**What the exercise asks**
Count how many lines of the listing contain "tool", then give that number and nothing more.
:: Dataset ::
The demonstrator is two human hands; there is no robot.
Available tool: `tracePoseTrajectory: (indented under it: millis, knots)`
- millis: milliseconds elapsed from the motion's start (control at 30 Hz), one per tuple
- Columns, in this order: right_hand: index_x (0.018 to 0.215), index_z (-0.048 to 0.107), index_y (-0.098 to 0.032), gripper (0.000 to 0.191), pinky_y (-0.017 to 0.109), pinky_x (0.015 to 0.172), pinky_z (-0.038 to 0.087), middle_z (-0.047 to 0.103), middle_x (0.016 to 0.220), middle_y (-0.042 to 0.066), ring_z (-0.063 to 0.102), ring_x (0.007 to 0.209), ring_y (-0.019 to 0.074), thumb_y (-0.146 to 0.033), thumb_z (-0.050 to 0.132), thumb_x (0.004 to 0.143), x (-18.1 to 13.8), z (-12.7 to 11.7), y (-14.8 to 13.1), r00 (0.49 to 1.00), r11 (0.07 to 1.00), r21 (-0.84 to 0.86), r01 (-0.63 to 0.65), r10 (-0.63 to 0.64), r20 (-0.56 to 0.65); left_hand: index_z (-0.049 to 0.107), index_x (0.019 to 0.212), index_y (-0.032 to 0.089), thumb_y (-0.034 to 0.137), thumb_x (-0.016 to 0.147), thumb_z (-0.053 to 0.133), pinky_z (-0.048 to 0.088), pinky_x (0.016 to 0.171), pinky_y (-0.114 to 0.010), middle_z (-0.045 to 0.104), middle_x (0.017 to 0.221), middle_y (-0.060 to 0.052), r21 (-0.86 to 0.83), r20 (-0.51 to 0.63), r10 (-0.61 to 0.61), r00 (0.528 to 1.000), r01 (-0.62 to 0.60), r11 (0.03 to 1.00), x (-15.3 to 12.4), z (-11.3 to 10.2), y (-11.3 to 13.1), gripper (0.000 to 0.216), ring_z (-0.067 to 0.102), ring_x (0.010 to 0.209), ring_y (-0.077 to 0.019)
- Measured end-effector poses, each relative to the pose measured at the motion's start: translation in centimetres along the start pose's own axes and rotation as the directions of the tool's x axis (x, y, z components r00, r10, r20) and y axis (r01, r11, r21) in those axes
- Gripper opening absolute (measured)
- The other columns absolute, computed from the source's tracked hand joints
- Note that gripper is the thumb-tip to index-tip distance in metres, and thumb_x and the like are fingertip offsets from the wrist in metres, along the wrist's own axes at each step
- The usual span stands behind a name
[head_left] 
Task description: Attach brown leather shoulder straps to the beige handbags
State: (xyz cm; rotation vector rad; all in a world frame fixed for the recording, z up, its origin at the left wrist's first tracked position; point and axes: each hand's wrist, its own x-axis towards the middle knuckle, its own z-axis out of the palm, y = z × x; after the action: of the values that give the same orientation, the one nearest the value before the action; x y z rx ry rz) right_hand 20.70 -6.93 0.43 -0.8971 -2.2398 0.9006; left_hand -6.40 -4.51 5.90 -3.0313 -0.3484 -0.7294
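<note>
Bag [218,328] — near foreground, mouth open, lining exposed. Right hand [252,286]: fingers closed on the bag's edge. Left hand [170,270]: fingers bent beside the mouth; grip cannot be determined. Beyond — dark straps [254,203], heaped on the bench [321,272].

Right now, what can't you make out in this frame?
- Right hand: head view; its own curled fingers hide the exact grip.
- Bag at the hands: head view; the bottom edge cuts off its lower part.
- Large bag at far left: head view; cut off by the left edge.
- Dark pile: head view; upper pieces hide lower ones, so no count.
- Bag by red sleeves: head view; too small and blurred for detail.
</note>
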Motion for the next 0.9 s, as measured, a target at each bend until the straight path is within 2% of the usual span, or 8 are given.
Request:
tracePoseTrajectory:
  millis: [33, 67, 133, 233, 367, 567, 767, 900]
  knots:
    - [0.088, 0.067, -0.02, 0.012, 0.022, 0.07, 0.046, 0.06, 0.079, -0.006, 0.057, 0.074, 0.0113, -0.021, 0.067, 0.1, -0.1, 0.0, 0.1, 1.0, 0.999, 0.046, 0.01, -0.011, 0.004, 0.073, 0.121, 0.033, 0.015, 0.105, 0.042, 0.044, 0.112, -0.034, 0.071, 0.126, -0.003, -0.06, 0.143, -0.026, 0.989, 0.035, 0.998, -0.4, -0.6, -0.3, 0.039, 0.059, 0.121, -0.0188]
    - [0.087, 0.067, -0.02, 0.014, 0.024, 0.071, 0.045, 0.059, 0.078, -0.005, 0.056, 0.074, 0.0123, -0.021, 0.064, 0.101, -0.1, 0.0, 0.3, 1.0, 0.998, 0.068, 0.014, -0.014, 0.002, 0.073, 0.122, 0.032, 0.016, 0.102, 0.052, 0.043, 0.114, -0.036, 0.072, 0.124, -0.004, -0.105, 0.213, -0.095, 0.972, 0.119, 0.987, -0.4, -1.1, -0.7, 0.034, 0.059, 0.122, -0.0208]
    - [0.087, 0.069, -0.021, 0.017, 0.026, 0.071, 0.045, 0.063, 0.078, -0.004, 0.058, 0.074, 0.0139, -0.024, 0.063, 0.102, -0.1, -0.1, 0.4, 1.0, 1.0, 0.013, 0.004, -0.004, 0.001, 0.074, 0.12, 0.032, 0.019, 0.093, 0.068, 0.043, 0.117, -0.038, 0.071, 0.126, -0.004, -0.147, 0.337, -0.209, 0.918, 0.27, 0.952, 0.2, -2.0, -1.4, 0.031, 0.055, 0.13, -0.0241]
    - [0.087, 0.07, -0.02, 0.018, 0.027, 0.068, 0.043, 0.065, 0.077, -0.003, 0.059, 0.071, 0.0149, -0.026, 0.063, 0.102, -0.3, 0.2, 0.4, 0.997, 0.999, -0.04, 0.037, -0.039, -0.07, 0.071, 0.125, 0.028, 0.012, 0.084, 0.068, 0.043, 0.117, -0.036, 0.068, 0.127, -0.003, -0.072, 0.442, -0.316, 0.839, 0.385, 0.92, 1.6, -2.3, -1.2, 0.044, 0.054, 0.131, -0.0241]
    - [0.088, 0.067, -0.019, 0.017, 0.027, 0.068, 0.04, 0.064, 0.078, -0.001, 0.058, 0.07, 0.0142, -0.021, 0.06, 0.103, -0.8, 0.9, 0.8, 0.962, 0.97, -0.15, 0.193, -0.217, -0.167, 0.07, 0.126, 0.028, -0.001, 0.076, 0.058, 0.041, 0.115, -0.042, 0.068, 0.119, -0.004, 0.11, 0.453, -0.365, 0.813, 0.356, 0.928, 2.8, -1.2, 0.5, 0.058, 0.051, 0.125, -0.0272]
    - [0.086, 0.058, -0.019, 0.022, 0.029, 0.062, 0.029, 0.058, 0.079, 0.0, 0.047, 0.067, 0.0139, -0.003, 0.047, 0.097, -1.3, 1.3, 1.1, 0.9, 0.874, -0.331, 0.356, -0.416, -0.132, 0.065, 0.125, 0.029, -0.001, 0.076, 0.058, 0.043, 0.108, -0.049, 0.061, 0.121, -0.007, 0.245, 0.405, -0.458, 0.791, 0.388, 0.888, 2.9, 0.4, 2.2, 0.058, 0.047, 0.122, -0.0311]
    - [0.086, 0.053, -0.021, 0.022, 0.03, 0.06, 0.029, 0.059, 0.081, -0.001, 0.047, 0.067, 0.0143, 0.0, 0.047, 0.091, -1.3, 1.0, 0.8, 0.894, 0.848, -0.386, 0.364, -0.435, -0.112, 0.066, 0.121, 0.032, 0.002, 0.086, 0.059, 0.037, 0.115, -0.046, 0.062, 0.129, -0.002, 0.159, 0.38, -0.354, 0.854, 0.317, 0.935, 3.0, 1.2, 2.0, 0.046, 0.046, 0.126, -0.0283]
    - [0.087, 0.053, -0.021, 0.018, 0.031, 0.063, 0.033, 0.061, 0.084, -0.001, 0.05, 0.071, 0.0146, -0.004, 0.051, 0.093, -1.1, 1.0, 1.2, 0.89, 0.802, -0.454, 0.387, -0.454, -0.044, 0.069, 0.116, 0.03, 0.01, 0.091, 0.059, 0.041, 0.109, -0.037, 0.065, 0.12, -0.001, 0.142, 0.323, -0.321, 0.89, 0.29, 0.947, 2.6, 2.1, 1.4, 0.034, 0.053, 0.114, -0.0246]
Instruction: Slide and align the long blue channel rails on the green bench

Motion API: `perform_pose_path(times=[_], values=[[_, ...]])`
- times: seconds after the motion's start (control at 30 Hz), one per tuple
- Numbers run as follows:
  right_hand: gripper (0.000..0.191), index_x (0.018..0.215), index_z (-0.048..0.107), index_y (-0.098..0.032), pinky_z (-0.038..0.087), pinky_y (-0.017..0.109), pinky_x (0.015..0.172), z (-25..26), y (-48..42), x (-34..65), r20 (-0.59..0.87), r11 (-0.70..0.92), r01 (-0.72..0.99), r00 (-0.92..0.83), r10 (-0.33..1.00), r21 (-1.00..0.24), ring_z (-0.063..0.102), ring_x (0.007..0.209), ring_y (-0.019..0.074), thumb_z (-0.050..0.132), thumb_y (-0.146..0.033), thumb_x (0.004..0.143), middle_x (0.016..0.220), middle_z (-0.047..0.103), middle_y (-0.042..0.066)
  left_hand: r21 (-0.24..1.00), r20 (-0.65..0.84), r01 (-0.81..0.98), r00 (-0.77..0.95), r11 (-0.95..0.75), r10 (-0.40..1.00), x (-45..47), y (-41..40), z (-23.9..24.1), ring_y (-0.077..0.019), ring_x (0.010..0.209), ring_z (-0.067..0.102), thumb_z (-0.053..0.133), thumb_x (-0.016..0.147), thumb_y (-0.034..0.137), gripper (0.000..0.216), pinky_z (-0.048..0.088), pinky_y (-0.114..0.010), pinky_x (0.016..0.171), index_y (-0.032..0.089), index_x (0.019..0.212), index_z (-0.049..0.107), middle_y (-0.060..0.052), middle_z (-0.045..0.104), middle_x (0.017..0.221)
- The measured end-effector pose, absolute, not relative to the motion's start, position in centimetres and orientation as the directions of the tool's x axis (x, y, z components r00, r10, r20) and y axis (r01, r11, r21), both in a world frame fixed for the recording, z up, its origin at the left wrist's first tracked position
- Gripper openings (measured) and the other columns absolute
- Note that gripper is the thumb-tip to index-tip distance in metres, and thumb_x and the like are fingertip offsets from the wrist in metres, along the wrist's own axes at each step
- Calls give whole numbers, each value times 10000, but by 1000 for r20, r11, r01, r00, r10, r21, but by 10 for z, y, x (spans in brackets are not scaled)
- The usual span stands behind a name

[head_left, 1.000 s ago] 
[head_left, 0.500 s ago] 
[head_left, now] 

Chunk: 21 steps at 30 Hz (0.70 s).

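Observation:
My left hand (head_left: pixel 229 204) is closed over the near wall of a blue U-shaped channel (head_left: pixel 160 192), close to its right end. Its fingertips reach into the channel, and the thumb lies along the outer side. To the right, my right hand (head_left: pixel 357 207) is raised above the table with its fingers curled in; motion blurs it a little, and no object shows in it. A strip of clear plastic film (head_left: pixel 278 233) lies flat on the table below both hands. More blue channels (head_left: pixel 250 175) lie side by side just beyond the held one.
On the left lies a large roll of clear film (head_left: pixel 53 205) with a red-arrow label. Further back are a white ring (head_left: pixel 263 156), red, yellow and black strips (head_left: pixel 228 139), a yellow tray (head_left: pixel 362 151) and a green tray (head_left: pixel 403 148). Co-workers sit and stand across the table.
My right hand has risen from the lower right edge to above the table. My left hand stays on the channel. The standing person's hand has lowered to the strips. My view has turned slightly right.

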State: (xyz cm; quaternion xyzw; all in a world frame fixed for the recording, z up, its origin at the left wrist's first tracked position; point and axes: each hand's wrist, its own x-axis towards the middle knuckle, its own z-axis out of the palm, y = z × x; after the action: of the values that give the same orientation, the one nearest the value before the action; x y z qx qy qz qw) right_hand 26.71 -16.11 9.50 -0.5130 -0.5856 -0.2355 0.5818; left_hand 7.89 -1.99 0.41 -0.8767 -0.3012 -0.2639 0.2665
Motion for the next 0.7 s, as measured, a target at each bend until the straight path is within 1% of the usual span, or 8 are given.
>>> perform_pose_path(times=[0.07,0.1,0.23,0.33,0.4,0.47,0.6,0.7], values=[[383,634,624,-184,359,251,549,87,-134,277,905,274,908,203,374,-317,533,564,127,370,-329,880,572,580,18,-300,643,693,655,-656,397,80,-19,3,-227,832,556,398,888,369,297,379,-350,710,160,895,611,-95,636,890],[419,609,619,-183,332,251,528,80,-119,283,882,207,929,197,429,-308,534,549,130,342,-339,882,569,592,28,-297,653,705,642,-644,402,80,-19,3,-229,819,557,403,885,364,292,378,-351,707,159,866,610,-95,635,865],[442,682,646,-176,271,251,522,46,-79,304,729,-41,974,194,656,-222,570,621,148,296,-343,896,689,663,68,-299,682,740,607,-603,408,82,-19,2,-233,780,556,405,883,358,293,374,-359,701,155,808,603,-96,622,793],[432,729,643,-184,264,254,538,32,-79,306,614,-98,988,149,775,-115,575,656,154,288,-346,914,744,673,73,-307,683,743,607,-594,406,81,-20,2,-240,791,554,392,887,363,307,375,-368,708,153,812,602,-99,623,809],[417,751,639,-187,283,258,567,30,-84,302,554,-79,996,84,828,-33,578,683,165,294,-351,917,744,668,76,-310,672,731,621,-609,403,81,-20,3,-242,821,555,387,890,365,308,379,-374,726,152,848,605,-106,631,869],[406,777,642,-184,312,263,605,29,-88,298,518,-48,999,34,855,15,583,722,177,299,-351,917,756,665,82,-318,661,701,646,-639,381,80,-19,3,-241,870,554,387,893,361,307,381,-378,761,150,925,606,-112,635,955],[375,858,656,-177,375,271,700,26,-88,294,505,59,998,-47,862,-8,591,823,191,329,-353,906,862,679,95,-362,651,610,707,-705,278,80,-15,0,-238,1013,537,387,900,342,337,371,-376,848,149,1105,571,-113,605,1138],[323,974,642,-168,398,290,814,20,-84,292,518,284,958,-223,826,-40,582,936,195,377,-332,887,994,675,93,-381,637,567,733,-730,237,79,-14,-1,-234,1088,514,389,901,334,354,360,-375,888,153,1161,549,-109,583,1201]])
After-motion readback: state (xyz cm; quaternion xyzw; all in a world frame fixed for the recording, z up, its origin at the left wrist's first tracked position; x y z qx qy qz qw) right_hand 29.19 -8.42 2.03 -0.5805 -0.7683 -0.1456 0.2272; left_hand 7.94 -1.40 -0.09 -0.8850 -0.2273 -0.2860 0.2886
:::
**Solution to this exercise**
3